Читать книгу «Журнал Парус №90, 2023 г.» онлайн полностью📖 — Дмитрия Алексеевича Игнатова — MyBook.























































…этот взгляд находит меня сейчас в любом углу комнаты. То хмурится: «Опять дурью маешься?.. пиши давай!..», то улыбается, подбадривая: «Ну-ну, Женька, не трусь, не так страшен черт…»

Да, теперь я вижу, что отец был прав, когда сочинял, изобретал это свое изображение. Теперь мне понятно, что оно – точнее «не отрепетированных заранее», ибо гораздо лучше говорит о папиной душе – сложной, непредсказуемой, игровой душе выдумщика…

«Выдумщик» – это звучит серьезно. Любое художественное творение человека есть миф, выдумка, все творцы – мистификаторы. И это очень хорошо. Ибо если мы будем доверять одной скучной «правде», то не узнаем главного о человеке и мире, не узнаем, какими они хотели бы быть, какими стали бы при других обстоятельствах… Да, стали бы!.. если бы Господь дал возможность человеку и миру всё переиграть, свернуть в сторону с открывающегося пути, – мы убедились бы в этом.

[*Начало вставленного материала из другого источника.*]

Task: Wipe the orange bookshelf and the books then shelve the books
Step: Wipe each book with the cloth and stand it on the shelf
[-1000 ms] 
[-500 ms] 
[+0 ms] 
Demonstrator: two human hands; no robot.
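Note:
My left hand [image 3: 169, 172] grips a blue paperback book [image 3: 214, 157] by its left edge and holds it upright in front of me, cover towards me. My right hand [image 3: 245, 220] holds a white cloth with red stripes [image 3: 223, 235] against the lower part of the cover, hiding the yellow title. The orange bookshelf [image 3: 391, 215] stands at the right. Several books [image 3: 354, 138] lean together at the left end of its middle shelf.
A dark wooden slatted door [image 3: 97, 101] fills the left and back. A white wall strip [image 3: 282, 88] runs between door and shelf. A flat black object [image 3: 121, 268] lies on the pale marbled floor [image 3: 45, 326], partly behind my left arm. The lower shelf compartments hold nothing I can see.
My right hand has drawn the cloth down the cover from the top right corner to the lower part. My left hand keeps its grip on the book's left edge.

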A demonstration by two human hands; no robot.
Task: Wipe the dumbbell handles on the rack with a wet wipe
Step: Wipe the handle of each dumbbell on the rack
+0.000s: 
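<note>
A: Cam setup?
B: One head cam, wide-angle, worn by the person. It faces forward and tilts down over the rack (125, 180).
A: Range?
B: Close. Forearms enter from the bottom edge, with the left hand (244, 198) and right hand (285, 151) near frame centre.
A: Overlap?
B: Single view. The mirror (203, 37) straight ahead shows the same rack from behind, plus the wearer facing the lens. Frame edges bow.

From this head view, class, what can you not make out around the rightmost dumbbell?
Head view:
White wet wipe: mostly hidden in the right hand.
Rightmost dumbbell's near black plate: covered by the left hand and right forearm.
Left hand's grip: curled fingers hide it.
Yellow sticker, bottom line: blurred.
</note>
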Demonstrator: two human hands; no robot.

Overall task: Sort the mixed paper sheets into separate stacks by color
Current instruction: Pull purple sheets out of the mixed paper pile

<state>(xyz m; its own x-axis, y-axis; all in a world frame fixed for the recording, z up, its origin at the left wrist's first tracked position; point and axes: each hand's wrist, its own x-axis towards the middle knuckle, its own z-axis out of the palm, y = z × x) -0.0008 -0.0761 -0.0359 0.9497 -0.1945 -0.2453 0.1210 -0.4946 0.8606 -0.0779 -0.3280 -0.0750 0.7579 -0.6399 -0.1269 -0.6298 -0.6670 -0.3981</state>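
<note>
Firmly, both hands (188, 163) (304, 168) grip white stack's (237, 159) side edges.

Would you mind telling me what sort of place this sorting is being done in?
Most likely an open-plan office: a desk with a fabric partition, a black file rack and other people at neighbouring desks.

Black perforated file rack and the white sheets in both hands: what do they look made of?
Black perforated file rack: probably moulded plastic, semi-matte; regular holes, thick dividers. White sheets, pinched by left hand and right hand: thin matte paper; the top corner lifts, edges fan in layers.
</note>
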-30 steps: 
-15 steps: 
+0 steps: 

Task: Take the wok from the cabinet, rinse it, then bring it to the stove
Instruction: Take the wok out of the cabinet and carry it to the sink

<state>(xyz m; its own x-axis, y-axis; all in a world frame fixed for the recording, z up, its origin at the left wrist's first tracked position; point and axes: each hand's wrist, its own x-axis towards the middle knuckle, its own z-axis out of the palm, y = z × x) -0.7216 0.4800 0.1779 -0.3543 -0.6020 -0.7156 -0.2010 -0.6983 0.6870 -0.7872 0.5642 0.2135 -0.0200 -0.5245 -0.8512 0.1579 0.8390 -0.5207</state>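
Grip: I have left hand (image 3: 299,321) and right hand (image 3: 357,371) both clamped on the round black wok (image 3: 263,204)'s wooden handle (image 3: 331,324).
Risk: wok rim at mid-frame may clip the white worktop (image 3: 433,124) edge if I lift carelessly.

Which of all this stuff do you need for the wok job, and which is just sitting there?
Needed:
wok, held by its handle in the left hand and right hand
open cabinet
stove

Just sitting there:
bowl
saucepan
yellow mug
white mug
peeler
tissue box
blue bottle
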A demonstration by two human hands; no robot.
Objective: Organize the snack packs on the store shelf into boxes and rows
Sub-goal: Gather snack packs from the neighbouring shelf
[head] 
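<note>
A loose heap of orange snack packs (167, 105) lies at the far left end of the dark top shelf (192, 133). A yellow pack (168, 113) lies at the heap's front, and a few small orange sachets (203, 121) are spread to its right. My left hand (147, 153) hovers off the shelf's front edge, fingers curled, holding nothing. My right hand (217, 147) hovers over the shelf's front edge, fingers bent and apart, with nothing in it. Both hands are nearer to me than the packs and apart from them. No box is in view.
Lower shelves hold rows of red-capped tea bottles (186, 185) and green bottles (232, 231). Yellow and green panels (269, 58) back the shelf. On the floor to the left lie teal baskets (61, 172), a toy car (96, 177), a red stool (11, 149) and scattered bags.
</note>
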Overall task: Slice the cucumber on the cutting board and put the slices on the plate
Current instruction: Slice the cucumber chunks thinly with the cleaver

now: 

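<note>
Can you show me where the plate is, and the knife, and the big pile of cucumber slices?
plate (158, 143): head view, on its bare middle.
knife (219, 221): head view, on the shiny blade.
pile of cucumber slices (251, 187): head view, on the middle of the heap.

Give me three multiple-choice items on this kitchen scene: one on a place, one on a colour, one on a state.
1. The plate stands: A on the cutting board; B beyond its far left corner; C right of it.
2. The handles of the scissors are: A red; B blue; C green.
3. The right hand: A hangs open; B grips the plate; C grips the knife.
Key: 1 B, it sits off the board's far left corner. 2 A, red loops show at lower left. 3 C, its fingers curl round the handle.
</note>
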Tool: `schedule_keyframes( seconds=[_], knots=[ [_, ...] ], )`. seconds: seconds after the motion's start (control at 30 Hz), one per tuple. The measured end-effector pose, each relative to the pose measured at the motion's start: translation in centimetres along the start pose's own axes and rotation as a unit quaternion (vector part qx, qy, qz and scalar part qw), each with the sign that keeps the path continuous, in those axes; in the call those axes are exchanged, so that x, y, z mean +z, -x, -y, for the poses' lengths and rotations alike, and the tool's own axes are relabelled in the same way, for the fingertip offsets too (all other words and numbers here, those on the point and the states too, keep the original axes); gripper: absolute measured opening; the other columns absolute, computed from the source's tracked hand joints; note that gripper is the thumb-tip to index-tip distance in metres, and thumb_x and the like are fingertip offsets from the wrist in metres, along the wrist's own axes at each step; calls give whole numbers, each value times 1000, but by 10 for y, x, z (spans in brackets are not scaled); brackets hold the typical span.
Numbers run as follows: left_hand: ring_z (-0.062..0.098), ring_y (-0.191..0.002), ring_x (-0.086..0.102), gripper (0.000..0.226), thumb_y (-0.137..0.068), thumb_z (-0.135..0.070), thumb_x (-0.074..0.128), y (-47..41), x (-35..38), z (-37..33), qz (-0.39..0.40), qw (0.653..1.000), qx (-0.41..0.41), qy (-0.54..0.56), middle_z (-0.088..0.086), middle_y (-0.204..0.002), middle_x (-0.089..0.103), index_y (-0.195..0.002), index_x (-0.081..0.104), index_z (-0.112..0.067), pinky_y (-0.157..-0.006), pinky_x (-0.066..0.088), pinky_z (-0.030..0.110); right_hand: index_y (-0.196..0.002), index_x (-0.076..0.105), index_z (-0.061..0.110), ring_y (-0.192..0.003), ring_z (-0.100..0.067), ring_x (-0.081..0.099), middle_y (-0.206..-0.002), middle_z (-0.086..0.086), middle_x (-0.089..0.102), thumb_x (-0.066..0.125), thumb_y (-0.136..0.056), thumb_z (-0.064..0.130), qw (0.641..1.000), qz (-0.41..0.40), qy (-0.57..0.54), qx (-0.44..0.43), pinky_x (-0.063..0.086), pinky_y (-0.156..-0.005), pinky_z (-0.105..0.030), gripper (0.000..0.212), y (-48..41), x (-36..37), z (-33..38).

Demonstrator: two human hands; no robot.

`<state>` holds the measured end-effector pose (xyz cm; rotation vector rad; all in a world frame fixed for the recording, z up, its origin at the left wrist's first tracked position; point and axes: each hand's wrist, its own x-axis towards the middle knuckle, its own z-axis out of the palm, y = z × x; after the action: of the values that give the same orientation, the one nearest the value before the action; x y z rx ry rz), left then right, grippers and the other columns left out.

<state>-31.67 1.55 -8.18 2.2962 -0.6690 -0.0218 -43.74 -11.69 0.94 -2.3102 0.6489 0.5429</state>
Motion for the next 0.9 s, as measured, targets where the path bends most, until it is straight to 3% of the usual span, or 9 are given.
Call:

Что же такое «правда»? Случайные фотографии! Фотографии, запечатлевшие нас «не лучшими», «не полными», ущербными. Да, именно так: некрасивость правды вопиет об ее ущербности, указывает на недостаточность только смирения с правдой, одного только приятия ее, – и прямо говорит о необходимости стремиться к идеалу. Пребывающему, конечно, за пределами человеческой жизни, но – могущему быть воплощенным. Где? В творениях искусства, конечно. В «выдумке»!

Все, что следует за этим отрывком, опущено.